Il en ira de même de la révolution de la Data. C’est en gardant la tête
froide par rapport au tourbillon technologique et médiatique, et en
abordant la Data comme un outil et non comme une finalité que nous
pourrons en tirer des bénéfices concrets. Voici quelques éléments à
garder à l’esprit pour ne pas se laisser déborder :
- La Data la plus utile et la plus pertinente dort souvent dans nos
bases de données. L’activation de ces données disponibles doit être une
priorité, avant de passer à l’étape suivante. Ces données seront un
capital disponible pour un croisement ultérieur avec les datas externes
ou nouvelles.
- Les réseaux sociaux n’apportent pas toujours une information
suffisante et qualitative. Les remontées peuvent être trop peu
nombreuses (fiabilité statistique), partielles (bruit négatif
uniquement) ou trompeuses (cf les faux commentaires, les biais lors de
la présidentielle…). Il ne faut donc surtout pas se départir de
son esprit critique dans l’analyse de ces remontées.
- L’Open-Data est largement sous-utilisé. Les bases de données
publiques regorgent d’informations utiles (sur les populations, les
territoires, les infrastructures, les équipements…).
- La Data brute ne conduit généralement pas à des décisions
pertinentes.
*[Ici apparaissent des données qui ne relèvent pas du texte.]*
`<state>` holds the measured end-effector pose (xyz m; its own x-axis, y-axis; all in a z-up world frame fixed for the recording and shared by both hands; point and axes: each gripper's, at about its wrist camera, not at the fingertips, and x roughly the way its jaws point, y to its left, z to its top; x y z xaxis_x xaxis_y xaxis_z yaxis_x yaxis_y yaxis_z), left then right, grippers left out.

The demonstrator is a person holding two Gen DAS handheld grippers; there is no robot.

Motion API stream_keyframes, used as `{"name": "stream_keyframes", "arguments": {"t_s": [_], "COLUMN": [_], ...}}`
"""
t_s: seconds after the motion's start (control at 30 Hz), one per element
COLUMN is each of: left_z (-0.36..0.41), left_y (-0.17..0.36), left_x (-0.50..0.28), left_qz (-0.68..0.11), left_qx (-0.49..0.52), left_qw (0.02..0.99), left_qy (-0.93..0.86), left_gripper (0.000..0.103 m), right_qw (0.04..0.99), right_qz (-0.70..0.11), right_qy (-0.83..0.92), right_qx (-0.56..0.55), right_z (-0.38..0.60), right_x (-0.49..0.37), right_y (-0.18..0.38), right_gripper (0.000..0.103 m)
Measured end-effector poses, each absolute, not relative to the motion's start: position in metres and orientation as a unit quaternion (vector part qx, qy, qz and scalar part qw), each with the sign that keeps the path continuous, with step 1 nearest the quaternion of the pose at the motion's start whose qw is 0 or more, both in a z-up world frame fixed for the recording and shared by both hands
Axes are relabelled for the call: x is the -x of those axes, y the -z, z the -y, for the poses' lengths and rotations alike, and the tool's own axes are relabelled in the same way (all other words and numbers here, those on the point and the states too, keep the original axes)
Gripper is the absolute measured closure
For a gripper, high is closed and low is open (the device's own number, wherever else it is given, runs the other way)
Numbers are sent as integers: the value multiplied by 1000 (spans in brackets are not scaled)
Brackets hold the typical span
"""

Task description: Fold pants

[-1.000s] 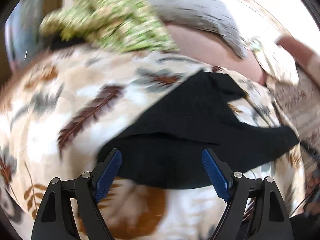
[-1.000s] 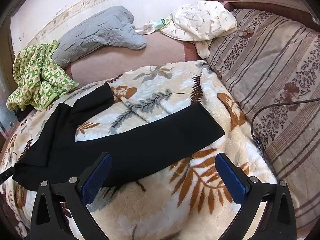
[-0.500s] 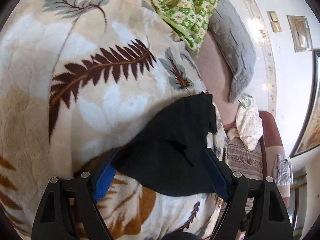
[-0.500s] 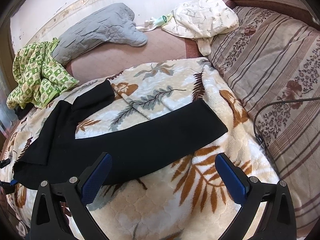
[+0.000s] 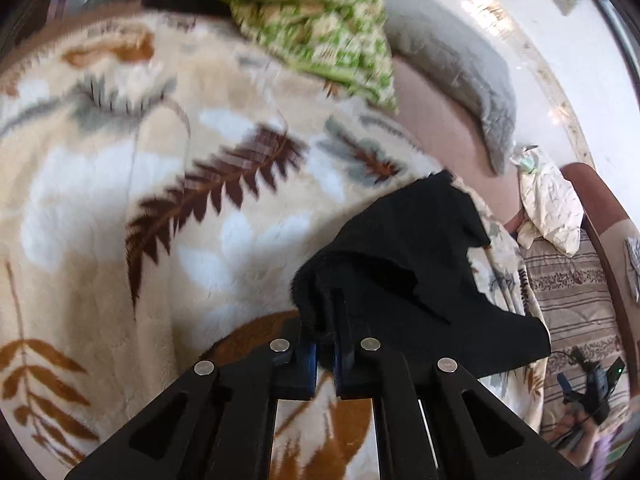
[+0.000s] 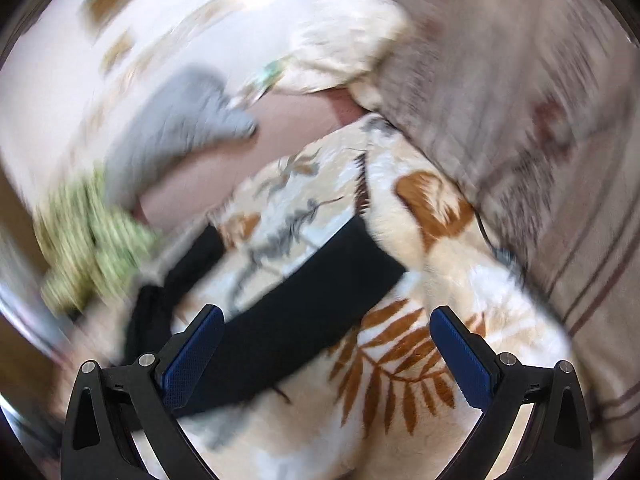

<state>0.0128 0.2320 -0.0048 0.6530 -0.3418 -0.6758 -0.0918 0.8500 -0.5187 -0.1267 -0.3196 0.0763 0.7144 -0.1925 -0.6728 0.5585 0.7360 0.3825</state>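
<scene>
The left tool (image 5: 326, 344) has its blue pads pressed together on a bunched corner of the black pants (image 5: 420, 264), and the cloth rises in a small peak just ahead of the pinch. From there the pants spread away over the leaf-patterned blanket (image 5: 120, 200) that covers the bed.

The right tool (image 6: 326, 354) is spread wide with nothing between its pads; it hangs over the blanket (image 6: 400, 380) with one black pant leg (image 6: 304, 300) crossing under and just beyond its left pad. That leg runs slantwise toward the blanket's far right edge, and the other leg looks to lie further left, though the picture is too smeared to be sure.

Beyond the blanket's far edge the brownish bed sheet (image 5: 440, 120) shows. A green patterned cloth (image 5: 320, 32) is heaped at the far left corner of the blanket, a grey quilted piece (image 5: 460, 76) lies along the wall, and a cream cloth (image 5: 552, 208) sits by a striped cushion (image 5: 572, 300) on the right side.
</scene>
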Motion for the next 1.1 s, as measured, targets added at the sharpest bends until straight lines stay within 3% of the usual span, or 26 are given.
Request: {"name": "stream_keyframes", "arguments": {"t_s": [0.1, 0.2, 0.43, 0.67, 0.8, 0.83, 0.87, 0.9, 0.93, 1.1], "left_z": [-232, -251, -326, -316, -324, -325, -326, -326, -326, -339], "left_y": [-2, -5, -22, -10, -4, -3, -3, -2, -5, -5], "left_x": [10, 34, 68, 80, 76, 70, 67, 64, 65, 66], "left_qz": [-391, -381, -359, -364, -364, -364, -364, -362, -361, -356], "left_qx": [264, 272, 297, 289, 325, 327, 327, 326, 325, 344], "left_qw": [880, 883, 883, 882, 870, 869, 869, 871, 871, 865], "left_qy": [63, 37, -52, -71, -70, -69, -68, -68, -69, -76], "left_gripper": [99, 100, 100, 99, 99, 99, 99, 99, 99, 99], "right_qw": [831, 796, 813, 794, 776, 781, 783, 783, 777, 795], "right_qz": [-272, -275, -353, -433, -472, -478, -486, -498, -513, -509], "right_qy": [186, 177, 98, 14, 22, 20, 19, 28, 40, 24], "right_qx": [-449, -509, -453, -427, -418, -401, -388, -372, -363, -328], "right_z": [363, 377, 339, 296, 293, 289, 286, 284, 283, 275], "right_x": [152, 162, 124, 85, 76, 72, 70, 67, 67, 81], "right_y": [-54, -36, -33, -11, 9, 8, 10, 12, 17, 3], "right_gripper": [0, 1, 1, 5, 13, 17, 45, 93, 98, 99]}}
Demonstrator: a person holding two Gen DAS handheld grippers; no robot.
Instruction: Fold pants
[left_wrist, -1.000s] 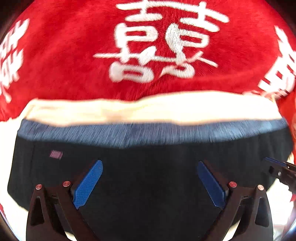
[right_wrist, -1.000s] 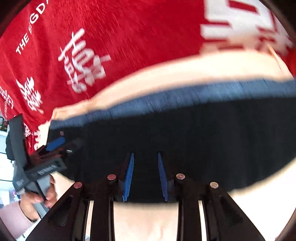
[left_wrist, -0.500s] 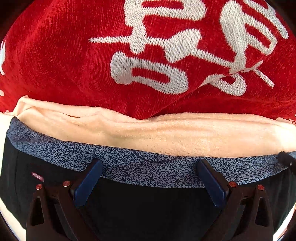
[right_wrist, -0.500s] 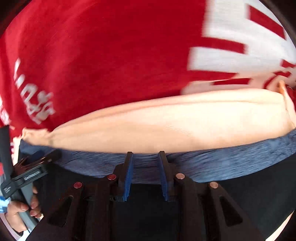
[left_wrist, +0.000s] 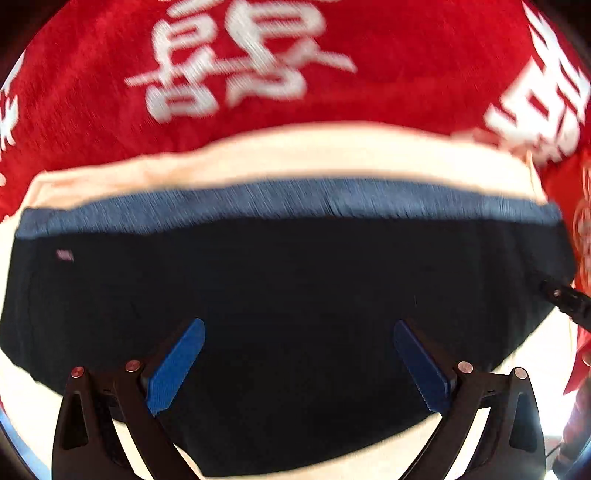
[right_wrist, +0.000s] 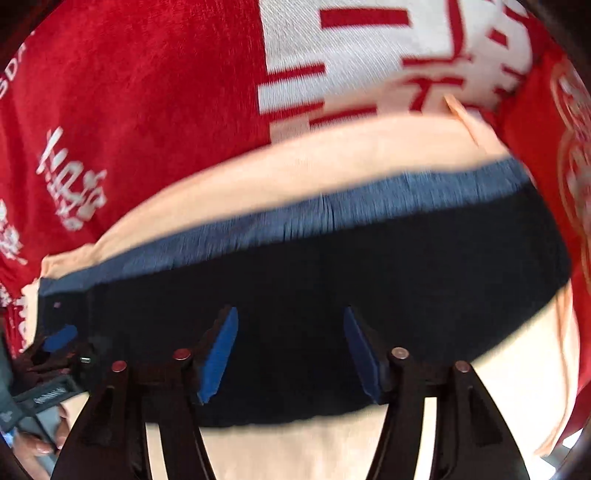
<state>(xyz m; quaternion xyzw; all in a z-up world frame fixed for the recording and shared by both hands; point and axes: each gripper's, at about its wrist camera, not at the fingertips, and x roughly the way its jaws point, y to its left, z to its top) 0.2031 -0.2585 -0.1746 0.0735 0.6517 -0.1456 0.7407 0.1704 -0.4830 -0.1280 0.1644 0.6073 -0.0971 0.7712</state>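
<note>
The dark navy pants (left_wrist: 295, 280) lie folded into a wide flat band with a blue-grey patterned waistband (left_wrist: 295, 201) along the far edge; they also show in the right wrist view (right_wrist: 332, 280). My left gripper (left_wrist: 298, 363) is open wide, its blue pads over the pants' near part, holding nothing. My right gripper (right_wrist: 290, 354) is open over the pants' near edge, empty. The left gripper's tip (right_wrist: 59, 339) shows at the pants' left end in the right wrist view; the right gripper's tip (left_wrist: 561, 299) shows at the right end in the left wrist view.
The pants rest on a peach cloth (left_wrist: 295, 162) laid over a red blanket with white characters (left_wrist: 236, 66), which also shows in the right wrist view (right_wrist: 147, 92). A hand (right_wrist: 40, 443) holds the left gripper's handle at lower left.
Both grippers have pulled back from the waistband toward the pants' near edge. The right gripper's jaws have opened wider; the left stays open.
</note>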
L’activation du sens passe le plus souvent par le
rapprochements de données de sources différentes (comportement +
historique et/ou signalétique…)
- Il n’y a pas toujours une réponse quelque part. La data ne
remplace pas l’instinct et l’expérience des managers. La machine ne
prend pas des paris. Elle fait de la statistique et ne choisit que par
rapport aux situations passées. Les algorithmes n’apportent que des
réponses standardisées dans des situations connues.
- Il n’y a pas d’algorithme automatique qui ne soit une production
de l’esprit humain. Les machines font aujourd’hui ce qu’on leur demande
de faire. L’intelligence artificielle n’est qu’un ensemble d’algorithmes
basés sur des règles précises. La pertinence de ces règles dépend de
leurs concepteurs.
- L’exploitation de la Data est une chose trop sérieuse pour être
confiée aux seuls techniciens. La connaissance du métier et l’approche
stratégique des enjeux sont des facteurs déterminants. La Data Science
exige une combinaison de compétences informatiques, statistiques et
business.
- Une exploitation systématique de la data peut être
contre-productive et générer la lassitude ou le rejet de la part du
consommateur surexposé. Il faut donc se méfier des tentations de culture
intensive et s’en tenir à une culture raisonnée de la Data.
Dans cet univers digital en pleine expansion, le développement d’une culture Data à tous les niveaux de l’entreprise est certes un priorité. Mais la Data doit rester à sa place : c’est un outil au service des experts humains qui le conçoivent, s’en servent et le font évoluer, avec leur intelligence et leur expérience.